A child death review may sound like a dusty bureaucratic procedure. But the process comes to life when you consider the outcome.
Nationally, children’s deaths led to a major public awareness campaign to prevent Sudden Infant Death Syndrome. It became clear babies needed to go to bed on their backs, not their stomachs. As parents, grandparents and caregivers absorbed the message of the “Back to Sleep” campaign, SIDS deaths in this country dropped by more than 50 percent.
In Spokane County, child death reviews have had similar results. Spokane Regional Health District raised awareness about Shaken Baby Syndrome in 2004. Refrigerator magnets listing tips for calming a crying baby were printed and translated into Russian and Spanish. So was a brochure called “Who’s Watching Your Baby?”
Deaths related to a caregiver angrily shaking a crying baby dropped significantly in Spokane County.
The recent session of the Washington Legislature also produced concrete results of death reviews. New laws named for 4-year-old Sirita Sotelo and 2-year-old Raphael Gomez will help protect the lives of other foster children.
Yet state funding cuts, inconsistent reporting and a lack of coordination have diminished the capacity of the state to conduct these reviews.

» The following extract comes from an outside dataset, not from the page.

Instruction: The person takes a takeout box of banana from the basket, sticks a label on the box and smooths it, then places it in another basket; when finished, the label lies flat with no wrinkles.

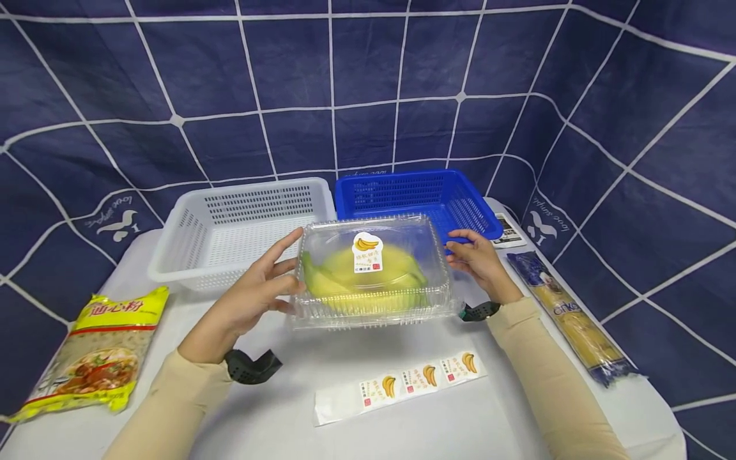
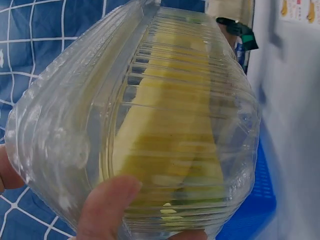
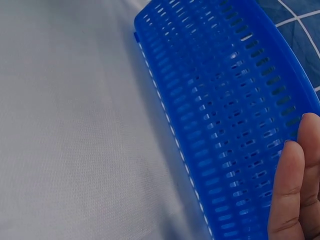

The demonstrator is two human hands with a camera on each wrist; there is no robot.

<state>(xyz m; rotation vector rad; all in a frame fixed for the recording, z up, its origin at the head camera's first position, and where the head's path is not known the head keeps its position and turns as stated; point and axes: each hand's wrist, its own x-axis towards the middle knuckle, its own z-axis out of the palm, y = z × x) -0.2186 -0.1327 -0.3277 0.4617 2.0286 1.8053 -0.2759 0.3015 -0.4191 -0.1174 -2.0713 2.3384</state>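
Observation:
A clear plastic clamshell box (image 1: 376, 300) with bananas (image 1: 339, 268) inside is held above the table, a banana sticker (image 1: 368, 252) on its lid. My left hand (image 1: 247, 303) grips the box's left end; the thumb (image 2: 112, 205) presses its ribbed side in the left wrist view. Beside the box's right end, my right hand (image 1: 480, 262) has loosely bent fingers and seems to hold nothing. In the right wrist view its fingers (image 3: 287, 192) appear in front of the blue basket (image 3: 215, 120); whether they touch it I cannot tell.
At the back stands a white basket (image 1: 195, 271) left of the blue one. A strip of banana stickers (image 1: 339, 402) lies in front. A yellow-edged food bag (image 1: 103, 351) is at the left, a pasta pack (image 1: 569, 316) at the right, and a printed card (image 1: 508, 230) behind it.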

In 2004, 746 children died in Washington. Yet only 83 of those deaths were examined.
Even worse, Idaho’s program lost all funding. It’s the only state in the nation that does not conduct child death reviews.
Had the entire country taken that approach, we might have neither Megan’s laws, which require community notification about sex offenders, or the Amber Alert System, which helps find missing children.
Both Washington and Idaho should reinstate funding to provide uniform statewide reviews of children’s fatalities. Reports in all of these cases should be timely and thorough.
Those children and grandchildren belong to us all. We owe them, and the generations ahead, the public lessons that only their deaths can provide.